**WORK REQUEST:** Restate the listing below line for line and word for word, without the pictures.

**PROVIDED DATA:**
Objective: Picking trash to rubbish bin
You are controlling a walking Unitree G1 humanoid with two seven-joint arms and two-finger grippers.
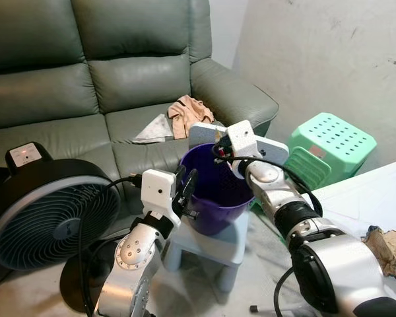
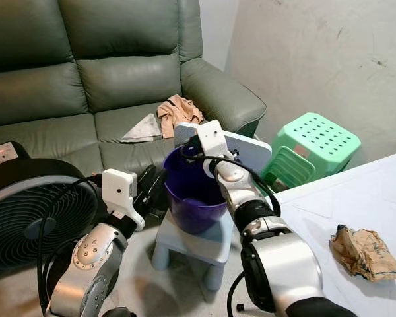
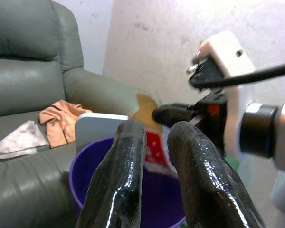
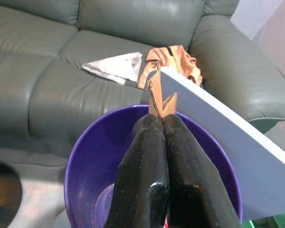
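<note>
right gripper (image 4: 161, 118) is clenched on a small torn tan scrap of wrapper (image 4: 157, 97), directly over the open purple plastic bin (image 1: 214, 198). scrap stands upright, bin mouth straight below. left gripper (image 1: 188, 191), fingers slightly parted and empty, waits beside the bin's near rim.

I can read no text, label, brand or number anywhere. The red-and-white wrapper (image 3: 154, 149) held over the purple bin (image 1: 214, 191) bears print, but it is too blurred for me to read.
</note>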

**ANSWER SPACE:**
Objective: Picking trash to rubbish bin
You are controlling a walking Unitree G1 humanoid with two seven-joint arms and two-finger grippers.
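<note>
right gripper (image 4: 161, 118) is clenched on a small torn tan scrap of wrapper (image 4: 157, 97), directly over the open purple plastic bin (image 1: 214, 198). scrap stands upright, bin mouth straight below. left gripper (image 1: 188, 191), fingers slightly parted and empty, waits beside the bin's near rim.

I can read no text, label, brand or number anywhere. The red-and-white wrapper (image 3: 154, 149) held over the purple bin (image 1: 214, 191) bears print, but it is too blurred for me to read.
</note>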

That is the entire output.